(Items from a dataset)
· · · · · · ·
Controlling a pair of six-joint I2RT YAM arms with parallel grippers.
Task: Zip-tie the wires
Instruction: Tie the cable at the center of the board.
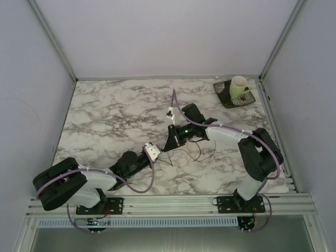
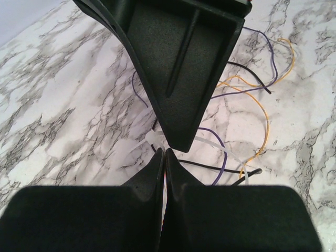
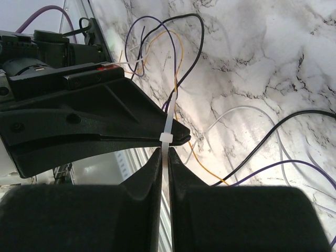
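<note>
Right fingers (image 3: 147, 173), black, wedge-shaped: closed on the tail of a thin white plastic zip tie (image 3: 167, 126), apparently to draw it tight. Left fingers (image 2: 147, 173), same make: pressed together, tips meeting the tie's head from the opposite side, probably to brace it against the pull. Whether they pinch tie or strand cannot be told. Hair-thin flexible wires (image 2: 267, 126), black, purple, orange and white: gathered at the tie between the two arms, free ends in loose loops on the bench just beyond. White-and-grey marbled bench (image 1: 115, 115): carries everything listed. Pale cream mug (image 1: 239, 85) on dark square saucer (image 1: 227, 98): far right corner, well apart, seen from overhead only. Right wrist view alone shows the strap running into its fingers. Overhead view renders the wires as faint dark threads, colours lost.
</note>
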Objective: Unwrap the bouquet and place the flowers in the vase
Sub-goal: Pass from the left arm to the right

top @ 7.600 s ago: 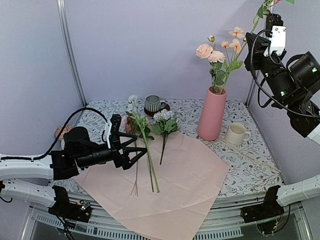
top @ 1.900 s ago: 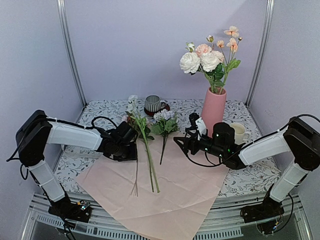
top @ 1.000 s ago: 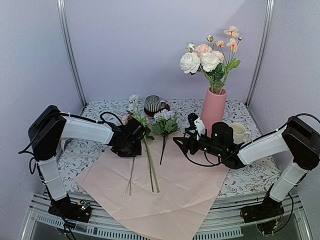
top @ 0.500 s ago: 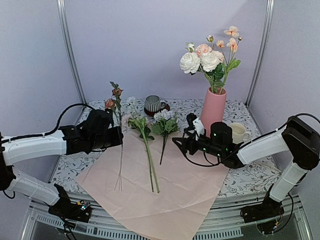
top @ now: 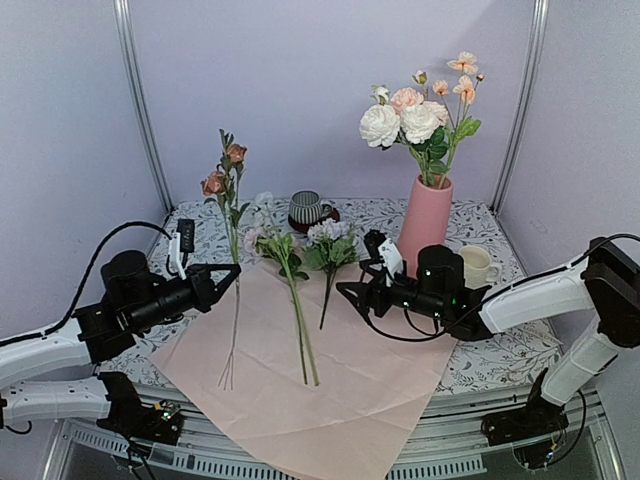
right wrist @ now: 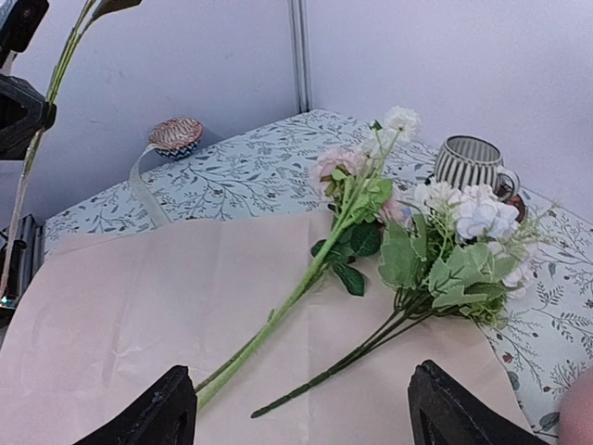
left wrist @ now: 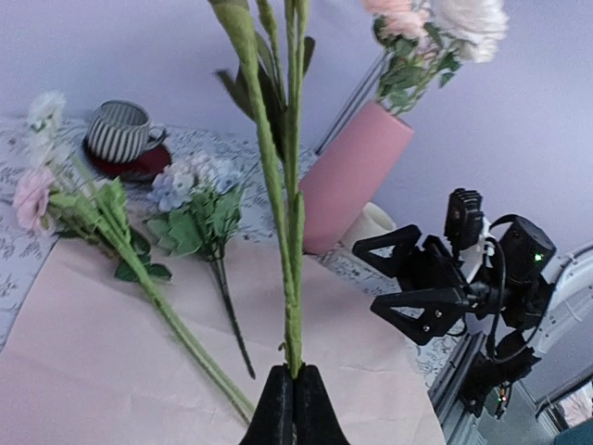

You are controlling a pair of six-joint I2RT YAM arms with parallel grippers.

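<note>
Left jaws pinching upright flower (left wrist: 293, 278), right jaws wide, low over paper (top: 380, 370)

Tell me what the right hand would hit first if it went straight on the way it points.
Probably the stem of the lilac-and-white bunch, lying on the pink paper just ahead of the open right hand. The long pink-flower stem lies beyond. Height is unclear, so it might pass over.
</note>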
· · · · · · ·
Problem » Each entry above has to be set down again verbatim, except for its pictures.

Task result »
Controlling a pair of six-joint I2RT YAM arms with parallel grippers.
Task: Zip-tie the wires
Instruction: Tie the cable at the center of the board.
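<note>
Right fingers (image 3: 147, 173), black, wedge-shaped: closed on the tail of a thin white plastic zip tie (image 3: 167, 126), apparently to draw it tight. Left fingers (image 2: 147, 173), same make: pressed together, tips meeting the tie's head from the opposite side, probably to brace it against the pull. Whether they pinch tie or strand cannot be told. Hair-thin flexible wires (image 2: 267, 126), black, purple, orange and white: gathered at the tie between the two arms, free ends in loose loops on the bench just beyond. White-and-grey marbled bench (image 1: 115, 115): carries everything listed. Pale cream mug (image 1: 239, 85) on dark square saucer (image 1: 227, 98): far right corner, well apart, seen from overhead only. Right wrist view alone shows the strap running into its fingers. Overhead view renders the wires as faint dark threads, colours lost.
</note>
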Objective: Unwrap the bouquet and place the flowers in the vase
Sub-goal: Pass from the left arm to the right

top @ 7.600 s ago: 
top @ 1.900 s ago: 
top @ 1.000 s ago: 
top @ 0.500 s ago: 
top @ now: 
right wrist @ now: 
left wrist @ now: 

You are controlling a pair of six-joint I2RT YAM arms with parallel grippers.

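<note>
Left jaws pinching upright flower (left wrist: 293, 278), right jaws wide, low over paper (top: 380, 370)

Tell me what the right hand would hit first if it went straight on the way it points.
Probably the stem of the lilac-and-white bunch, lying on the pink paper just ahead of the open right hand. The long pink-flower stem lies beyond. Height is unclear, so it might pass over.
</note>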

The requested output has been fully supplied.